The Sudanese Professionals Association (SPA) is the main protest group. Mohamed Naji al-Assam, an SPA spokesman, said, “With the passing of time the powers of the military council are expanded and this is a very big danger for the Sudanese revolution.” General Mohamed Hamdan Dagalo, deputy TMC head, said, “We are ready to negotiate but no chaos after today. We told them, continue with the sit-in, but the train is connected to delivering fuel.” This refers to protests that have disrupted trains and other activities.
The protests in Sudan, which bring with them a desire for greater civilian rule, are facing the significant challenge of a military that appears unwilling to share significant power, beyond basic formalities. The obstacles that this young movement face in their demands for greater civilian power and governmental accountability are large and becoming more apparent after the ousting of al-Bashir. The power dynamics and imbalances between the protest groups and the military are enormous barriers to a new transition and makeover of Sudan’s governmental structures.

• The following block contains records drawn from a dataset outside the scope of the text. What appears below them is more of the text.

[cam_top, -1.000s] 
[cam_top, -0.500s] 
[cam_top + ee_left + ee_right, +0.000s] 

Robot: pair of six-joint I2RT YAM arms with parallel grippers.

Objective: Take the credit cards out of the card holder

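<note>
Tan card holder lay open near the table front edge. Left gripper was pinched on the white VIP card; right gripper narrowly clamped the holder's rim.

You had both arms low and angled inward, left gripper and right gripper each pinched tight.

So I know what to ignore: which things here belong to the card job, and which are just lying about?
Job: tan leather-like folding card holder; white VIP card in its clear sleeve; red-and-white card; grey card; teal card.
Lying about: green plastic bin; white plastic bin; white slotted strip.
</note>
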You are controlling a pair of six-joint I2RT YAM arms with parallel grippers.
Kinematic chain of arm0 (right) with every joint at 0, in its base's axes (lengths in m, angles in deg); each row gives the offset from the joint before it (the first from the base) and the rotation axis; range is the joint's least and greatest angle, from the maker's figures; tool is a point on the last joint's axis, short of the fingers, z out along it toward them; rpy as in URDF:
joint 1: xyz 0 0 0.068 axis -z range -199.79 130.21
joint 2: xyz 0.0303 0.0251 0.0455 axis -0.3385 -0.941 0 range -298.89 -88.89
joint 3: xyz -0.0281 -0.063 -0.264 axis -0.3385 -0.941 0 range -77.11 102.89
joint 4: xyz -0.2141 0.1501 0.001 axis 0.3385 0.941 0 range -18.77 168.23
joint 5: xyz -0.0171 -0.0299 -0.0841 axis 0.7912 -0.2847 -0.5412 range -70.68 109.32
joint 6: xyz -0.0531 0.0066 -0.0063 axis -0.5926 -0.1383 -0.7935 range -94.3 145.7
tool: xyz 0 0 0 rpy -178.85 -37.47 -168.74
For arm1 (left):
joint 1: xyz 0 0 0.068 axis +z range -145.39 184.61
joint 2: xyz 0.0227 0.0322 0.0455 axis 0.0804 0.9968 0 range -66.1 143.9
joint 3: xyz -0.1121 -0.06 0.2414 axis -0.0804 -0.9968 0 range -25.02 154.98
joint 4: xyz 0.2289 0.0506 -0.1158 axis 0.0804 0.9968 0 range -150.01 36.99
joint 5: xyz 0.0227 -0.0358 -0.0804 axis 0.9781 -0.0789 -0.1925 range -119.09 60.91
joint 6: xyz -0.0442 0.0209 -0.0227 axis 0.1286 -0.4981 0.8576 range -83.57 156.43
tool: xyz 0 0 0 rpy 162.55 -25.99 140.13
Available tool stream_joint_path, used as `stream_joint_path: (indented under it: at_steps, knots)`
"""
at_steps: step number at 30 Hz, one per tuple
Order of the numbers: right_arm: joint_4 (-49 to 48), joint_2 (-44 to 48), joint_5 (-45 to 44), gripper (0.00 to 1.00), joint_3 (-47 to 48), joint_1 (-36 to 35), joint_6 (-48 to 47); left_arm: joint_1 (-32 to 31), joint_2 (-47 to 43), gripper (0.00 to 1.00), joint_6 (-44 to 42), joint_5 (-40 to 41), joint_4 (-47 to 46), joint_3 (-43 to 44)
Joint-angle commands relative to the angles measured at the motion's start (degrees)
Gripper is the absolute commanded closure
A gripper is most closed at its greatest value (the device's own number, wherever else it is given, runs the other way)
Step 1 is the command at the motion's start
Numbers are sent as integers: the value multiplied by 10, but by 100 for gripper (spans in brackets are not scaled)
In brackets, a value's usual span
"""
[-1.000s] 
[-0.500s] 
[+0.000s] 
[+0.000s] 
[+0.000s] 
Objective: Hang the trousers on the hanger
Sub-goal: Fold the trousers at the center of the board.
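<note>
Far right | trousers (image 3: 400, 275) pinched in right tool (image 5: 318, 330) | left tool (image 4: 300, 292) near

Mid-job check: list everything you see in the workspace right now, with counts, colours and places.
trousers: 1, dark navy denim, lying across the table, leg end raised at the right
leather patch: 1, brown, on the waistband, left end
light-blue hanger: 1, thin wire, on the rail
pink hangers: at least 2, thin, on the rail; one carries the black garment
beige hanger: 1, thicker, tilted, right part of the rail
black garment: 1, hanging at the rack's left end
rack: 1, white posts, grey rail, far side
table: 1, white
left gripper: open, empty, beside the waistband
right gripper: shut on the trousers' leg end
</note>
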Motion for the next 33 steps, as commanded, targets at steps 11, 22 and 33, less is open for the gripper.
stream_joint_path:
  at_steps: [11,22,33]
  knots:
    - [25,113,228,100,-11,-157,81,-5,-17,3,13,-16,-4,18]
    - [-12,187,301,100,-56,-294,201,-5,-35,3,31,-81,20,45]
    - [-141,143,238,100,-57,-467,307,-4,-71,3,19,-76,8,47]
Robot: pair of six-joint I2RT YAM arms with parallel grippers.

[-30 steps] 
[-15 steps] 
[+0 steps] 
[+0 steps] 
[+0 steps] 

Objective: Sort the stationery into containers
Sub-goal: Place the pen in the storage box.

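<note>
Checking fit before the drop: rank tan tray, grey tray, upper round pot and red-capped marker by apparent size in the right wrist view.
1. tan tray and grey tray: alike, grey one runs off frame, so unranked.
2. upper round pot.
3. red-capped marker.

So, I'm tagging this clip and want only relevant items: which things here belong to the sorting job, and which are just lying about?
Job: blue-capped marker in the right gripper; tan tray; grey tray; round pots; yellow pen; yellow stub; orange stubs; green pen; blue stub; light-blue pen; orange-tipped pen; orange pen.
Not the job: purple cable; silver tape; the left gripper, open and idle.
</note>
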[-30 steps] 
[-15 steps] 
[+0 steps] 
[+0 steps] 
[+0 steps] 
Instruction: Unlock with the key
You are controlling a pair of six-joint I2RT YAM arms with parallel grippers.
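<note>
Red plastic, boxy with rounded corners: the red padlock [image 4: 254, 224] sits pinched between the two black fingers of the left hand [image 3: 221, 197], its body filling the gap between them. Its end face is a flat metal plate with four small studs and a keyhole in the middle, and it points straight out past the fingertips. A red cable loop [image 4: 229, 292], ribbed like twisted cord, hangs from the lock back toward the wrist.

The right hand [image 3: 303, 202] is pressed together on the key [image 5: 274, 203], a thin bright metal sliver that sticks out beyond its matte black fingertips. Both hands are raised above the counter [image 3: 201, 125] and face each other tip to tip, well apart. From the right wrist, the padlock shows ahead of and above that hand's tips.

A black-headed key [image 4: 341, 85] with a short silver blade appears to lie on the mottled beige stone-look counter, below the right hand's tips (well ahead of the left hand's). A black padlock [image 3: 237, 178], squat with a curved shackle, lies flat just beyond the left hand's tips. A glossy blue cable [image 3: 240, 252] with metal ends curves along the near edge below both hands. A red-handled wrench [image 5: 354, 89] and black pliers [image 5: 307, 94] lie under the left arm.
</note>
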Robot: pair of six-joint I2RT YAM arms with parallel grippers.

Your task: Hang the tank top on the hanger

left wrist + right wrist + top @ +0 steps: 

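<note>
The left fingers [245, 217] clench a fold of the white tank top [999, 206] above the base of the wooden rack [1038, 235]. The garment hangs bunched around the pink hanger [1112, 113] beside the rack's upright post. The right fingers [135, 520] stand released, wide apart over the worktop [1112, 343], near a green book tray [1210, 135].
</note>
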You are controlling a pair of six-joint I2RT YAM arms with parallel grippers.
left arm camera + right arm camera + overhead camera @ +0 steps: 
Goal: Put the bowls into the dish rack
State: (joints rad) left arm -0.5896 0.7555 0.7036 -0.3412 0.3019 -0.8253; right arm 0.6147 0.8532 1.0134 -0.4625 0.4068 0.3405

In December 2018, anti-government protests erupted across Sudan over sharp price hikes and shortages of commodities like bread and fuel, but quickly expanded into calls for al-Bashir to step down as president. Protests continued despite a strong crackdown by the government, which involved the deaths of many protesters. On 11 April 2019, the Sudanese army arrested al-Bashir, ending his rule. A two-year transitional period was announced, under the military council. Al-Bashir’s rule, which began after a 1989 military coup, has been highly controversial, with accusations of war crimes and crimes against humanity made against him by the International Criminal Court (ICC).
The ongoing protests in Sudan, which have continued after the end of President al-Bashir’s rule, are indicative of widespread issues in the country that cannot be resolved with a coup. The iron fist of the military has a significant hold on the country, and it greatly shapes the potential outcomes of negotiations with civilian protesters, activists, and political parties. While the end of the rule of a person with as much controversy and atrocities linked to their name as al-Bashir would appear to be welcome news, the current state of the country is quite delicate. The aspirations of greater civilian power are threatened by the realities of power imbalances, but the very act of protesting played a pivotal role in putting effective and noticeable pressure on the governmental regime and its insiders.